Saat 9.05… Ülkede siren sesleri yankılanır yankılanmasına, beyinler ağlamaktan helak olmuş vatandaşların hıçkırık sesleriyle de yıkanır elbette. Duyulmayan şeyler var mıdır sizce? Atatürk’ün kalbinin ritmi duyulmaz mesela… Onunkiyle beraber tüm kalpler durur, gözler o büyük insanın ölümsüz bedenini arar her yerde… Durmuş mudur cidden kalbi, bırakıp gitmiş midir ruhu bedenini? Hayır, olamaz, değil mi? Kimse inanmaz aslında böyle bir şeyin olduğuna. Herkesin aklında neşeyle türkü söyleyen Atatürk, askerlerini cesaretlendiren bir komutan, dahası her vatandaşına sahip çıkan bir “BABA” vardır. Ya döndüyse o baba arkasını evlatlarına? Şimdi yine “Cennetten bizi izliyor.” diyerek avutulabilir miydi ki onca evlat? Ama avutmak zorundaydı bundan sonra milyonlar kendini, çünkü Atatürk yetim bıraktı onca evladını. Artık kendi ayakları üstünde durmak zorundaydı Türkiye, kendi kendine yetebilmeliydi Ondan sonra.
İşe yarar mıydı acaba “geri dön” diye yakarışlar? Yaramamış bence, denemişlerdir çünkü hem de defalarca. Aniden ruhunu teslim eden büyük bir bedenden arda kalan soğukluk ve sessizlik her Türk evladını titretir çünkü. Peki, Atatürk hissetmiş midir o her soluktaki titreyişleri, inleyişleri? Bence her hissedişinde içi cız etmiştir, evlatlarının o hâlinde. Baştan sona dünyayı inleten bir kurtuluş efsanesindeki kahramanların şimdi inlemesi çok mu kolaydı? Tüm dünya bir milletin zaferleriyle çalkalanırken, şimdi o milletin küçücük yüreklerine yerleşen acıya bakıyordu. Acı verici olmalıydı Atatürk için, o da istemezdi böyle olmasını. Bilse o da doğardı her fotoğrafından, her anısından. Ama bilmiyordu ki… Belki de böyle olması gerekliydi, karşı gelemezdi çünkü o da çok yıpranmıştı. Evlatlarının onu anlayışla karşılayacağını düşünüp eşsiz ruhunu Yüce Yaradan’a teslim etti.

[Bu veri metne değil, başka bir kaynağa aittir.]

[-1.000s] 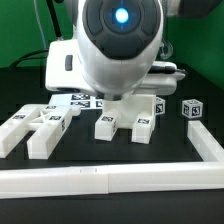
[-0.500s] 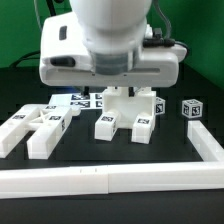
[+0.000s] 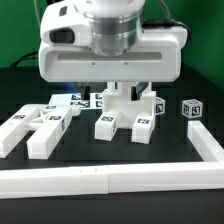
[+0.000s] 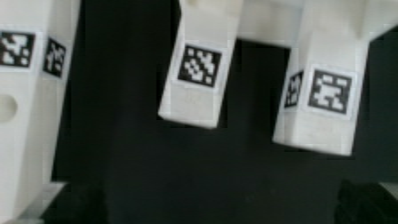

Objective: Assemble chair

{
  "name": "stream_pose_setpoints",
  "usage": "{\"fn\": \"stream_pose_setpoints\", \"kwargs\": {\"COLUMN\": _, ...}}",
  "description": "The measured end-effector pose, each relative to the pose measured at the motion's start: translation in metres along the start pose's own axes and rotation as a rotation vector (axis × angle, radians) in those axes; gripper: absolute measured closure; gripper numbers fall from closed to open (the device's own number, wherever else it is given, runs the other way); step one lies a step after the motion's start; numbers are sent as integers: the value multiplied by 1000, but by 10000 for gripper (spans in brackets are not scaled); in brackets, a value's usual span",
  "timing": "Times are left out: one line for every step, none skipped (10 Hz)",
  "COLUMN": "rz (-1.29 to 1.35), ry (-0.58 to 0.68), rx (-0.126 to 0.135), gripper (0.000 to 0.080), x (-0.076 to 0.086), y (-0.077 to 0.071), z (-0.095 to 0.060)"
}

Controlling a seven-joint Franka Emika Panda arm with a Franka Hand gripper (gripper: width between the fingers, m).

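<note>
Gripper (image 4: 205,205) jaws stand wide apart and clamp nothing. In the wrist view the fingertips (image 4: 48,207) appear only as dark, blurred shapes cut off by the frame edge. In the exterior view the arm's white wrist housing (image 3: 110,45) fills the upper middle and hides the fingers and the table area behind it.

The chair (image 3: 105,125) is unassembled: its white tagged pieces lie loose on the black table (image 3: 170,135). Long pieces (image 3: 30,128) are grouped at the exterior view's left, partly overlapping, so their count cannot be told. Two short blocks (image 3: 143,128) lie side by side near the centre, in front of the housing. A cube (image 3: 191,107) stands apart at the exterior view's right. Further pieces (image 3: 150,102) directly under the housing are partly covered, and their shape cannot be made out. A white border rail (image 3: 100,182) runs along the front and the exterior view's right side.

The wrist view shows three tagged pieces (image 4: 199,70) over the black table, all blurred and cropped.
</note>
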State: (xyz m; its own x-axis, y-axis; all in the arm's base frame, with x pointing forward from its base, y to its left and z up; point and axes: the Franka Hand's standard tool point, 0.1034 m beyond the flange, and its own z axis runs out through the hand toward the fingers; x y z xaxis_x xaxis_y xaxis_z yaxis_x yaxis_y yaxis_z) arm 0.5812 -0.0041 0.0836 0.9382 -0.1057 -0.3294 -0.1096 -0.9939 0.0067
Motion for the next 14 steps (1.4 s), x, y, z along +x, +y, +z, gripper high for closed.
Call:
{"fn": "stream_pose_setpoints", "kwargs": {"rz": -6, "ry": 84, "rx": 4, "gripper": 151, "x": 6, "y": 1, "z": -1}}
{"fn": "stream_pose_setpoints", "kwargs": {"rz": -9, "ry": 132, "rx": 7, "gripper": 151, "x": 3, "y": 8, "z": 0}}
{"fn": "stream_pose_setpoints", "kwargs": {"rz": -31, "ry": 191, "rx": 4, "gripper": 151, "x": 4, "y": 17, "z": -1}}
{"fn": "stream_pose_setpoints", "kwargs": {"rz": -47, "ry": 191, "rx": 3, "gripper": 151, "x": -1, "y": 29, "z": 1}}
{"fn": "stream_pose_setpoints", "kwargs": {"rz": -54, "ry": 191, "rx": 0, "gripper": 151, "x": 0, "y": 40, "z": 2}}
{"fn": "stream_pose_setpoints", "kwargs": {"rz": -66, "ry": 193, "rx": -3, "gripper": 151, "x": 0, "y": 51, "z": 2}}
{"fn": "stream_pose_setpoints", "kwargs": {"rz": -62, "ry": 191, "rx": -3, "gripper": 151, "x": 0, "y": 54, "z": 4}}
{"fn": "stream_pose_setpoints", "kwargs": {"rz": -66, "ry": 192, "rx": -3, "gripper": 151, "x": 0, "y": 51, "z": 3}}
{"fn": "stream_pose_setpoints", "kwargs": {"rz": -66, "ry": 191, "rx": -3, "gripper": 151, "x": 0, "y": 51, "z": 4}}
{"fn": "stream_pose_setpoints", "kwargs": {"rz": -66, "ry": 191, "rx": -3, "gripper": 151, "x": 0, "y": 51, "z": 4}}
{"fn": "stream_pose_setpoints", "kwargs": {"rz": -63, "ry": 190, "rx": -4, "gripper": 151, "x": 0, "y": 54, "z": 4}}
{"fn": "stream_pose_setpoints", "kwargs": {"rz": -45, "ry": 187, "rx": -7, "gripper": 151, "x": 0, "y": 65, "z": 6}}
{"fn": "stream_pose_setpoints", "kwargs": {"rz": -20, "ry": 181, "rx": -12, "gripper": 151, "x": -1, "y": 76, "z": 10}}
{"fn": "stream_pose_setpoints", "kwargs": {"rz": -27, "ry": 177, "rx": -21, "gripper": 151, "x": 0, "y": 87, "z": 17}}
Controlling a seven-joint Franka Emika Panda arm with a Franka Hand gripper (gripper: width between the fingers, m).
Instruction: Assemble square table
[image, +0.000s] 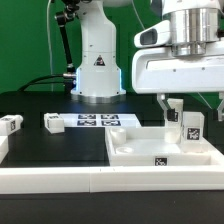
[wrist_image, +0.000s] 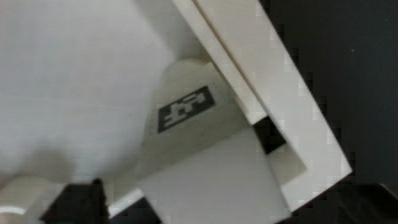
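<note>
The gripper (image: 190, 106) is wide open and holds nothing. 1 leg (image: 191, 126) stands upright just below it, in line with the gap between the 2 fingers, at a corner of the square table top (image: 140, 150). To do this step well, I think the tool must come straight down until the fingers are on both sides of the leg, well centred, and close only then, so that the leg does not tilt or slide on the slab.
</note>
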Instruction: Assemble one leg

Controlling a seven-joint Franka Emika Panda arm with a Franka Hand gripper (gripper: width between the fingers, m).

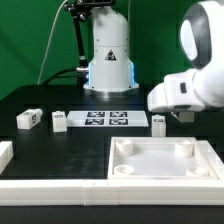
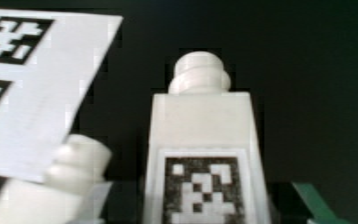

Pek de anlaşılır olmayan plaklarıyla öğrendim ben Atatürk’ün sesini. Her ders kitabımın en güzel yerlerindeki resimleriyle gördüm onu. Bir gün o resimlerden tekrar doğacağını hayal ettim sürekli. Keşke Atatürk ansızın açsaydı ya kapıyı, sınıftan içeri girip bizimle ders dinleseydi. Öğretmenin dersi bölmesine izin vermeseydi de saygı ve hayranlıkla bize uyup derse katılsaydı. Sorular sorup sınasaydı bizi, biz de soru sorsaydık… O da tecrübelerini ve engin kişiliğini katarak cevaplasaydı. Çok şey değil mi bunlar? 10 Kasım 1938 tarihinde 9.05 ten önce hiç de zor değildi aslında Atatürk’ün el sallaması talebelerine. Son zamanlarında kendi elleriyle inşa ettiği aziz vatanının altın çocukları onu gözyaşlarına boğmuşlardı. Keşke o dönemde yaşasaydım da, dünyayı dize getiren büyük önderin bir avuç öğrenci sayesinde gözyaşlarına boğulmasını görebilseydim. Bir komutanın da bir BABA olabileceğini kendi gözlerimle görseydim. O BABA’nın tanımadığı tüm çocuklarını ağlatabileceğini, buna karşılık onun da ağlayabileceğini görebilseydim keşke. Dahası, bir babanın da evlatlarına gösterebilecek bir sevgisi olduğunu görseydim. O ezberlediğim yüz hatlarındaki güzel gözlerin de benimkiler kadar basit olmasa da ağlayabileceğini kendi gözlerimle görseydim… Ama ne yazık ki öyle bir şey yaşamadım, yaşamayacağım… Çünkü O bir mucizeydi, geldi ve gitti… Bir sonraki nesilden Atatürk çıkar mı bilinmedi hiçbir zaman, ama benim ümidim yok bu konuda. Çünkü Atatürk gibi biri bir daha yaşamaz bu topraklarda, yaşasa da Atatürk gibi değil Atatürk’ün oğlu/kızı olur ancak. Daha fazlası değil…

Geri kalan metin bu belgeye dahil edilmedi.